Based on the opinions of several prominent legal luminaries and the facts of the case, it would seem that the CCI has not followed due process and passed the AGI plan in contravention of the law. Several questions arise out of the alleged conduct by the CCI. 

  1. Why did the CCI believe that it had to pass the order urgently even without the quorum being present? 
  2. Why did CCI not independently verify the data submitted by AGI in its order dated March 15, 2023? Why did the CCI not take steps to assess the reliability of the data?

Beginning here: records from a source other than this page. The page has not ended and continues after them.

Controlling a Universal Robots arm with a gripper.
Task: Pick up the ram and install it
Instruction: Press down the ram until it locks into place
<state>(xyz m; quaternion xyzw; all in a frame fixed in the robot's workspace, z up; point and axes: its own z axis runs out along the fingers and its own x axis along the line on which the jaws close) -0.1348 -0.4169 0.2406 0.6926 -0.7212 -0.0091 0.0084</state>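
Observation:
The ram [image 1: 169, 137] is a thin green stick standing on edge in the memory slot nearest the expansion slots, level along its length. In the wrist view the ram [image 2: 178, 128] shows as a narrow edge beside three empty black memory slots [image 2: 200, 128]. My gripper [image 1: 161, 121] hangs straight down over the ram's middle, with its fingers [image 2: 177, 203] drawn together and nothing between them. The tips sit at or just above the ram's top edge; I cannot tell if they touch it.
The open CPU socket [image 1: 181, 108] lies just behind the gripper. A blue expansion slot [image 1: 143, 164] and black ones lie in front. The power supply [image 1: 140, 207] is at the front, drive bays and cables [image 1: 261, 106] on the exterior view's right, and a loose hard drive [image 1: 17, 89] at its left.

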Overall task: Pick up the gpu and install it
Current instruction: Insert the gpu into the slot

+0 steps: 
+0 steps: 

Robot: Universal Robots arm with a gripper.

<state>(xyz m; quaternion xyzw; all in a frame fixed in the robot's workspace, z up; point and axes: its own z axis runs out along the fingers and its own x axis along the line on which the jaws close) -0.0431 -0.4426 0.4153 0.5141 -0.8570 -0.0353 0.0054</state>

  3. The CCI in its order acknowledged that prima facie, the combination of AGI and HNG would lead to AAEC. If that was the conclusion by CCI, why was conditional approval granted to AGI, that too, on the basis of the divestment of a plant that belonged to HNG – which AGI had not acquired yet? 

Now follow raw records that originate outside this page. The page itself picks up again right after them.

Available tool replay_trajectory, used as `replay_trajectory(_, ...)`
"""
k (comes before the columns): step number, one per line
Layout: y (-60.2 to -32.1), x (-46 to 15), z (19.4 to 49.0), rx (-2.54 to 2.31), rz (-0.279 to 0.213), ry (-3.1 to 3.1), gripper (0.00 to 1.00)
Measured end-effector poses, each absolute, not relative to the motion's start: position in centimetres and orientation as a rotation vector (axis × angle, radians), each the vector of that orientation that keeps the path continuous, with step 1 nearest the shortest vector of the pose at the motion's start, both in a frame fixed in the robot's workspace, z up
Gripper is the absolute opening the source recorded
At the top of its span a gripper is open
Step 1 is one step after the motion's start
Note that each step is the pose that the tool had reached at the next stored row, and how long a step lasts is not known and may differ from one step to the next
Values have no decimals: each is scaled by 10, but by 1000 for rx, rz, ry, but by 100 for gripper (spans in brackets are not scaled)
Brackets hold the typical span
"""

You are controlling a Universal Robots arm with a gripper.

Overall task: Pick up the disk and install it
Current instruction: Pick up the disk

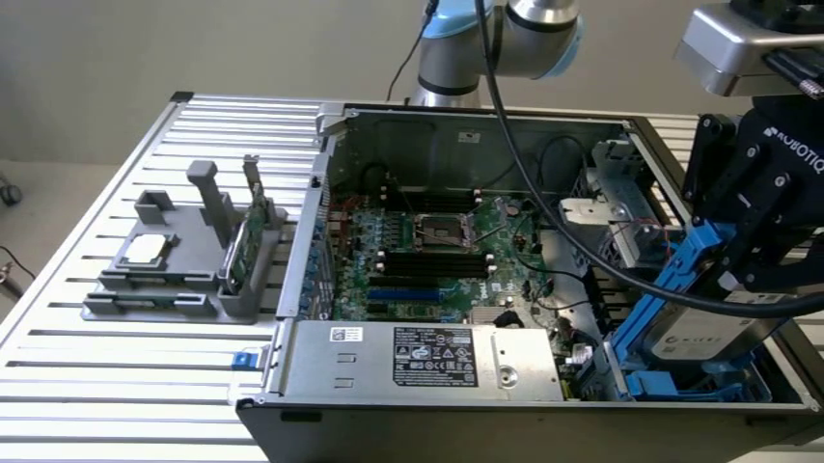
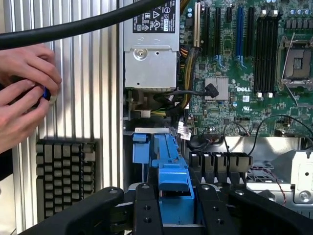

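Install step in hand: my gripper (image 1: 757, 253) is clamped on the disk (image 1: 696, 323) by its blue carrier. The disk hangs tilted over the drive bay (image 1: 689, 388) at about four o'clock in the case (image 1: 477, 114), with its lower end among the blue rails but, as I judge it, not yet seated. Seating calls for squaring the carrier to those rails and keeping clear of my black cable (image 2: 73, 25). My wrist leans in from three o'clock, fingers (image 2: 146, 210) straddling the carrier.
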State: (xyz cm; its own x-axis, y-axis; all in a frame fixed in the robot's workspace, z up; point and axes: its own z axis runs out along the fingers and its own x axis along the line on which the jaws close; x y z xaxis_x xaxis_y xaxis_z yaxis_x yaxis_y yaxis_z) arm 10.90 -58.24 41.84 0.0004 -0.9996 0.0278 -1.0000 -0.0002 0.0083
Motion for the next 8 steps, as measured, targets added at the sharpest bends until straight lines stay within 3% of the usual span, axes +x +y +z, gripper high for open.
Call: replay_trajectory(8,-582,109,410,2206,17,-2205,33)
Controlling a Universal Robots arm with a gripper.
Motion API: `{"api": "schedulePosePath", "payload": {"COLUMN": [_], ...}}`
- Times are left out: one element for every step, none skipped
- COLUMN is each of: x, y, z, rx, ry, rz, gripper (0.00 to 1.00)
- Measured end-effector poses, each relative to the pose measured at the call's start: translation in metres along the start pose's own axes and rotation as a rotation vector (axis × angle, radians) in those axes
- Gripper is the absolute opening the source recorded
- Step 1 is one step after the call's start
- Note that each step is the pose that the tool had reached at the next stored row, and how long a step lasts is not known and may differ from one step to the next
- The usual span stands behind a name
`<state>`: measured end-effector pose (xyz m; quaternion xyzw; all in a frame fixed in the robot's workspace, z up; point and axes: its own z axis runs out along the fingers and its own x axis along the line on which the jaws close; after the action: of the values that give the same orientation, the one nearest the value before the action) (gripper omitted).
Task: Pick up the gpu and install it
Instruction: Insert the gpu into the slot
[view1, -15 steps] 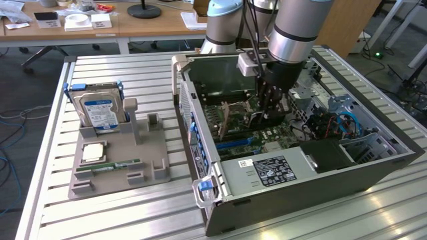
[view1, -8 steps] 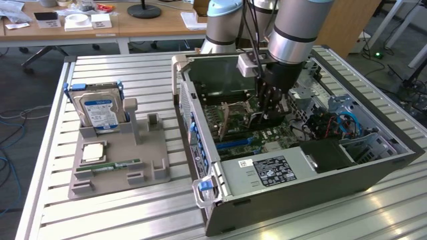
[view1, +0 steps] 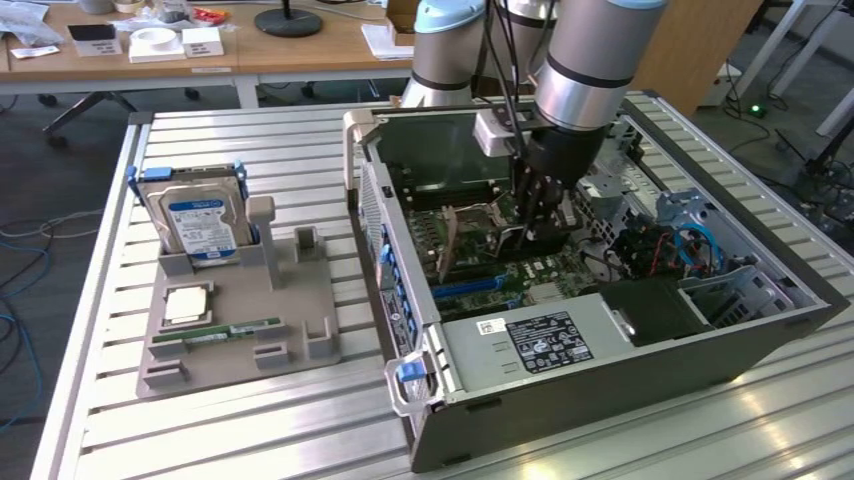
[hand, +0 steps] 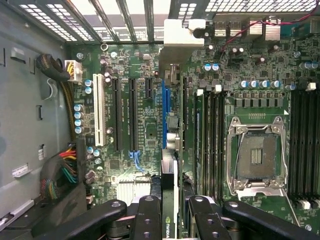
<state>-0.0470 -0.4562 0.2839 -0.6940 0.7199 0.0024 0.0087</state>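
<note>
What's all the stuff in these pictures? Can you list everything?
table: one, silver slats, under everything
computer case: one, grey, open, exterior view's right
motherboard: one, green, inside the case
gpu: one, black, edge-on between the fingers over the motherboard
holder: one, grey, exterior view's left
hard drive: one, silver, blue-white label, upright in holder
processor chip: one, silvery, on holder
RAM stick: one, green, lying on holder
arm: one, silver, reaching into the case
fingers: one set, black, shut on the gpu
</note>
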Motion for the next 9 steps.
{"api": "schedulePosePath", "payload": {"x": [0.0010,0.0017,0.0020,0.0021,0.0022,0.0024,0.0027,0.0029,0.0031], "y": [0.0001,0.0003,0.0005,0.0009,0.0015,0.0022,0.0029,0.0033,0.0038], "z": [-0.0001,-0.0001,-0.0001,0.0000,0.0002,0.0002,0.0005,0.0009,0.0013], "rx": [0.0000,0.0000,0.0000,0.0001,0.0001,0.0000,0.0000,0.0000,0.0000], "ry": [0.0001,0.0002,0.0001,-0.0001,-0.0001,0.0001,0.0001,0.0000,0.0000], "rz": [0.000,0.000,0.000,0.000,-0.001,-0.001,-0.001,-0.001,-0.001], "gripper": [0.26,0.26,0.26,0.26,0.26,0.26,0.26,0.26,0.26]}}
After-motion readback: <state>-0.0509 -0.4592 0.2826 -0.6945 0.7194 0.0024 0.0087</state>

  4. How can the CCI approval for HNGIL be based on a capacity of 2325 TPD when a document from RP, presumably reviewed during the approval process, clearly states 2625 TPD?
  5. AGI Greenpac allegedly misrepresented its installed capacity to the Competition Commission of India (CCI) during an assessment period. Why has action not been initiated by the CCI against the errant party? 
  6. Does the Competition Commission of India’s (CCI) approval of divesting the Rishikesh plant, which contributes only 8% to sales, adequately address its own finding of an 80-85% market concentration in the F&B sector after the merger?
  7. Why did the CCI focus on the operational capacity while granting conditional approval rather than operational capacity? In the past, the CCI has categorically focussed on the installed capacity to evaluate if a combination leads to AAEC or not. In the JSW-Neo Energy case, for example, the CCI had based its evaluation on Installed/Rated capacity to calculate Market share and AAEC. In this order, CCI has also considered additional capacity to be added over and above-installed capacity. In the Holicim-Lafarge combination as well, the CCI depended on the installed/rated capacity to calculate market share and whether the combination would lead to AAEC. If in the past, the CCI has focussed on one method of evaluation, why was the method changed in the case of AGI-HNG? 
  8. Why did the CCI not give a show-cause notice to AGI and HNG as per the law? 
  9. Why has the CCI gone to court to challenge the petition by INSCO against the approval which was given without quorum? Are there other cases where combinations have been approved without the necessary quorum? 

The CCI is a body constituted as a barrier to monopolistic practices. It would seem that in this case, the core function of CCI was overlooked to facilitate the acquisition of HNG by AGI even though INSCO taking over HNG would create no contingencies or monopolistic practices.

The smooth functioning of the CCI is imperative to the IBC process – which is to promote healthy businesses, ensure the company remains a going concern, and safeguard the interest of creditors and also, of other smaller companies that may get affected by giants coming together.